Figure 6. PKA regulation of IAP cytoprotection

A. Modulation of XIAP stability. INS-1 cells expressing GFP, survivin (WT), mitochondrially-targeted survivin (MT-S), or S20A or S20E survivin were exposed to STS, and extracts were analyzed by Western blotting at the indicated time intervals. B. Quantification of XIAP stability. Protein band intensity of the experiment in A was quantified by densitometry. C. Modulation of caspase activity. Recombinant XIAP, WT or S20E survivin was mixed alone (left panel) or in combination (right panel) with Apaf-1, dATP and cytochrome c, and analyzed for DEVDase activity. For combination experiments, a suboptimal concentration of XIAP (0.01 μM) was used. Data are the mean±SEM of three independent experiments. D. DNA content analysis. INS-1 stably transfected with the indicated cDNAs were exposed to STS, and analyzed for DNA content by propidium iodide staining and flow cytometry. The percentage of cells with hypodiploid DNA content is indicated. MT-S, mitochondrially-targeted survivin. E. Multiparametric flow cytometry. INS-1 transfectants stably expressing pcDNA3 (top panels) or S20A or S20E survivin (bottom panels) were treated with STS, and simultaneously analyzed for caspase activity (DEVDase activity) and propidium iodide staining by multiparametric flow cytometry. The percentage of cells in each quadrant is indicated. F. XIAP knockdown. INS-1 cells were transfected with non-targeted dsRNA oligonucleotide (VIII) or increasing concentrations of XIAP-directed siRNA, and analyzed by Western blotting (top panel). *, non specific. Cells stably expressing the indicated constructs were transfected with control (VIII) or XIAP-directed siRNA, exposed to STS, and analyzed for DNA content by propidium iodide staining and flow cytometry (bottom panel). Black line, control siRNA, red line, XIAP siRNA. The percentage of cells with hypodiploid DNA content is indicated.

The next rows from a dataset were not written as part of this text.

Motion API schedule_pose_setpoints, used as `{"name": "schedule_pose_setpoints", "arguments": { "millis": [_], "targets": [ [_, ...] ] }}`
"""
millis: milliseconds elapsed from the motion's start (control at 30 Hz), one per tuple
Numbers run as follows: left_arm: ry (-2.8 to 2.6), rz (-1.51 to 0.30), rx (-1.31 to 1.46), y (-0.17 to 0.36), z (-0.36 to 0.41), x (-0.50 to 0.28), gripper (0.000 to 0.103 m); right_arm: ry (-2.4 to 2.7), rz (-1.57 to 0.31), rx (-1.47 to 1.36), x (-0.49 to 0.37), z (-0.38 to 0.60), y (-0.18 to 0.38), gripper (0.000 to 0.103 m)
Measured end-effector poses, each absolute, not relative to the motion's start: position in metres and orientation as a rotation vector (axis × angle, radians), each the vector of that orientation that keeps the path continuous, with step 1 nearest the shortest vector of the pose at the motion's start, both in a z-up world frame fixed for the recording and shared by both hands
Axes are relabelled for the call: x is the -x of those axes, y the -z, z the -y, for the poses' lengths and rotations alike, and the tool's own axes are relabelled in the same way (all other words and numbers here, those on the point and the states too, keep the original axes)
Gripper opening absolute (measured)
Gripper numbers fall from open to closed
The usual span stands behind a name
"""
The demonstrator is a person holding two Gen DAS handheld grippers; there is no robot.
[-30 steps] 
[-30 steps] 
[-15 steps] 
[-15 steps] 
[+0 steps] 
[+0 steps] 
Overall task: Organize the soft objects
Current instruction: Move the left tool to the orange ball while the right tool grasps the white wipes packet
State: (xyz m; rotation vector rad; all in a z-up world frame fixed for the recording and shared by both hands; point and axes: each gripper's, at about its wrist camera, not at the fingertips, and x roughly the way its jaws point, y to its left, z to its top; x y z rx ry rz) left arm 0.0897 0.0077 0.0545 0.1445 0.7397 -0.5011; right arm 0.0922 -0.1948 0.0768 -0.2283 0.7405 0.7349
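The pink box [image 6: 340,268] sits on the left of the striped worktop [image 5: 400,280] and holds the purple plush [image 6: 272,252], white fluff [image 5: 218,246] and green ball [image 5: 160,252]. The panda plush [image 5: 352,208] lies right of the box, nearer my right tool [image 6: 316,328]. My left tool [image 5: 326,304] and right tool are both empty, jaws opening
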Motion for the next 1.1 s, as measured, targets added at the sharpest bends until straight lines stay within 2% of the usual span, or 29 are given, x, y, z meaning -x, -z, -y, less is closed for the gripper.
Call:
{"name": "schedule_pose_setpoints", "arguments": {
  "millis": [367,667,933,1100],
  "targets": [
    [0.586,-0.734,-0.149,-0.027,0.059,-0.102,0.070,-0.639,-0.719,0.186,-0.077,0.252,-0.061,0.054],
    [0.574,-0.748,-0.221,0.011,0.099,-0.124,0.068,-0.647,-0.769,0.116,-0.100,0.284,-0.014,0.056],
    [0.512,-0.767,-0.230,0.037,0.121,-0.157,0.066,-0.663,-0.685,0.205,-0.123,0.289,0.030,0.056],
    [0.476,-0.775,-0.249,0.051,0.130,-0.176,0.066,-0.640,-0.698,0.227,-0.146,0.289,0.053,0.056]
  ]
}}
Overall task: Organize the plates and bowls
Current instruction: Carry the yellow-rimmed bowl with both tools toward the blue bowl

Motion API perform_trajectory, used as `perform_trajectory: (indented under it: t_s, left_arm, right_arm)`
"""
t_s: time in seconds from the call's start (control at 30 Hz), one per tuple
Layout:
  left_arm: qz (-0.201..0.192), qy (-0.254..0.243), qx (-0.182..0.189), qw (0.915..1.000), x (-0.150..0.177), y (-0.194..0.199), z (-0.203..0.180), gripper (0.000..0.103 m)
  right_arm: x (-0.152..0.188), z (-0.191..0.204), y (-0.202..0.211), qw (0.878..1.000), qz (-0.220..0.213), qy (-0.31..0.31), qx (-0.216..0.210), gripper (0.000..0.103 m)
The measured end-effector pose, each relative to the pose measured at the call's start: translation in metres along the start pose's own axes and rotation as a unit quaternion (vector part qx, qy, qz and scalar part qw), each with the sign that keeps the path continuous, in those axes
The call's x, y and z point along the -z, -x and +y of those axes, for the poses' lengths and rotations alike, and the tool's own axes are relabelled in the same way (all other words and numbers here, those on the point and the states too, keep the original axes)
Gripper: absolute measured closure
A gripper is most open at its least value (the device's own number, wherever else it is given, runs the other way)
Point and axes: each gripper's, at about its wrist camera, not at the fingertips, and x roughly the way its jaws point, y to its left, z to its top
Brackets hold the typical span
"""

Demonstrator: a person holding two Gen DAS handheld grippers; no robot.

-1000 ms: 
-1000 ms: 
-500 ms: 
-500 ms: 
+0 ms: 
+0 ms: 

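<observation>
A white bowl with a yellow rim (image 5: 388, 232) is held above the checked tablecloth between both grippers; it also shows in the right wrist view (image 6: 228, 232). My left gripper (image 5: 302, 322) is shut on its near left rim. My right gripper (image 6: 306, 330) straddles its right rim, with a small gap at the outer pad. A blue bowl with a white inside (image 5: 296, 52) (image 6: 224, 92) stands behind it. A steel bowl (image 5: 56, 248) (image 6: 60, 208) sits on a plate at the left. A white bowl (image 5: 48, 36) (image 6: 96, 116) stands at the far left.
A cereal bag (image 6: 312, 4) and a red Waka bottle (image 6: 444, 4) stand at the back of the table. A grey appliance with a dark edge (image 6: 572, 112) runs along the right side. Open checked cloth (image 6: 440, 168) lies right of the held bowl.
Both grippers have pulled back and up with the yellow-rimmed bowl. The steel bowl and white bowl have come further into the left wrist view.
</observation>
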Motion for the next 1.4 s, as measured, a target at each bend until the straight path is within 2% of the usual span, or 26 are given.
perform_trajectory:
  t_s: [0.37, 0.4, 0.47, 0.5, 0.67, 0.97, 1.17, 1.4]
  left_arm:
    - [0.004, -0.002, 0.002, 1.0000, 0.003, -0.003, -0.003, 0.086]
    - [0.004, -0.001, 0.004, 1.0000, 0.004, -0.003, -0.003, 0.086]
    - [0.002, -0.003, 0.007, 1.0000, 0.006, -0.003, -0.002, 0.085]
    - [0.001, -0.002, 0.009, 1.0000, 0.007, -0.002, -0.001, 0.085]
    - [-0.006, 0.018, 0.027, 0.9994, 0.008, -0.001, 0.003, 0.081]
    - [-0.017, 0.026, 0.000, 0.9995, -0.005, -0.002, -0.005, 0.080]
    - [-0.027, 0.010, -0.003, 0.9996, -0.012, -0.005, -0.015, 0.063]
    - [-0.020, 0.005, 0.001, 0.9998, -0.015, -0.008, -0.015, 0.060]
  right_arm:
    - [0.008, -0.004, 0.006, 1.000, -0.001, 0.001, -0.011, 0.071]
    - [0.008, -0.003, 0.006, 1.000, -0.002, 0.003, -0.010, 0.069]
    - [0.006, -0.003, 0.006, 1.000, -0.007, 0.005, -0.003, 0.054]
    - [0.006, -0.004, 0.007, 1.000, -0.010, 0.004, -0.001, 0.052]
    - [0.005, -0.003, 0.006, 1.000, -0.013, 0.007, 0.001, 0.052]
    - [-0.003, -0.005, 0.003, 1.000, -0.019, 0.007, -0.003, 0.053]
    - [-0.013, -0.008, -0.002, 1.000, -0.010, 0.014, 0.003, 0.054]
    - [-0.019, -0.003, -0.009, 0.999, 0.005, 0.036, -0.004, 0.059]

Figure 7. PKA regulated IAP cytoprotection influences tumor growth

A, B. Colony formation assay. Colonies formed in semisolid medium by INS-1 cells stably expressing WT survivin, S20A survivin, mitochondrially-targeted survivin (MT-S) or Bcl-2 were visualized by phase contrast microscopy (A), and scored in individual high-power fields (B). Data are the mean±SEM of four independent experiments. C. Kinetics of tumor growth. INS-1 cells stably expressing the indicated constructs were injected s.c. in the flanks of immunocompromised mice and tumor growth was measured at the indicated time intervals. MT-S, mitochondrially-targeted survivin. Data are the mean±SEM of individual tumor groups (n=8). D. Histology. The various INS-1 tumors in C were analyzed for apoptosis by TUNEL staining, or cell proliferation by Ki67 labeling. Magnification, ×100. E. Apoptotic index. Quantification of TUNEL⁺ cells in INS-1 tumors. F. Mitotic index. Quantification of Ki67⁺ cells in INS-1 tumors. For panels E, F, data are the mean±SEM of an average of 800 cells. ***, p<0.0001; ns, not significant.